An exact copy of each line below is needed, with no images in it.

Segment Start: Data segment

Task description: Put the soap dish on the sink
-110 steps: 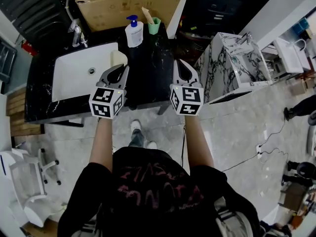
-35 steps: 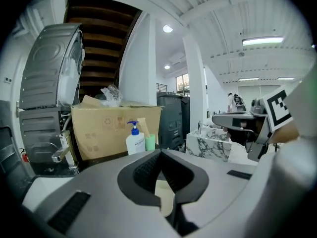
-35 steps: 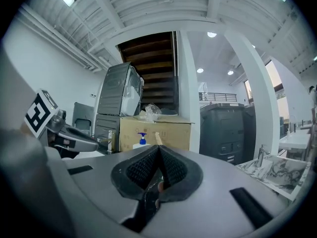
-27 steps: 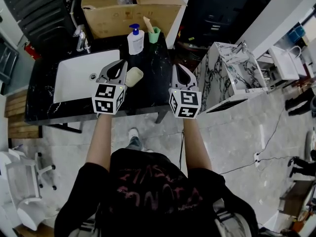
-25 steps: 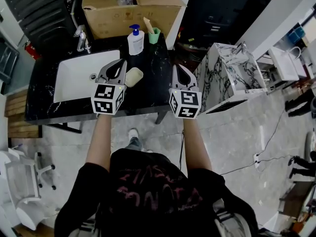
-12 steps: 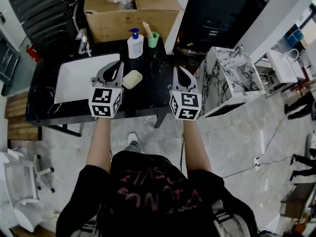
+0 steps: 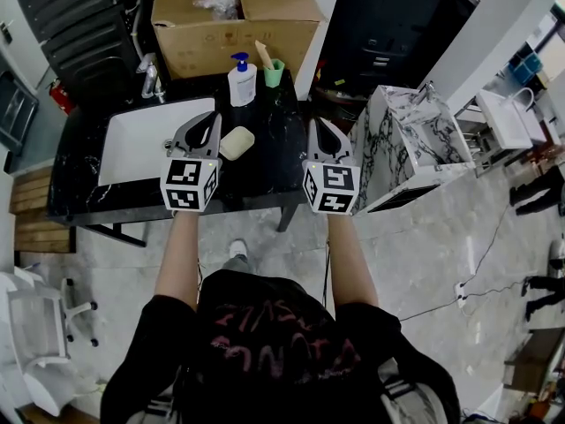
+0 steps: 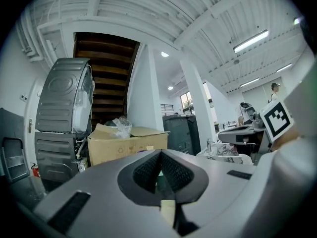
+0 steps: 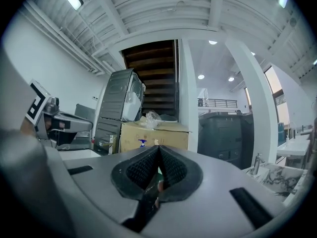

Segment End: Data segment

Result:
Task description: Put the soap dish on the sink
-110 steps: 
-35 steps: 
-35 steps: 
-27 steps: 
-25 steps: 
-12 steps: 
+0 steps: 
+0 steps: 
+0 steps: 

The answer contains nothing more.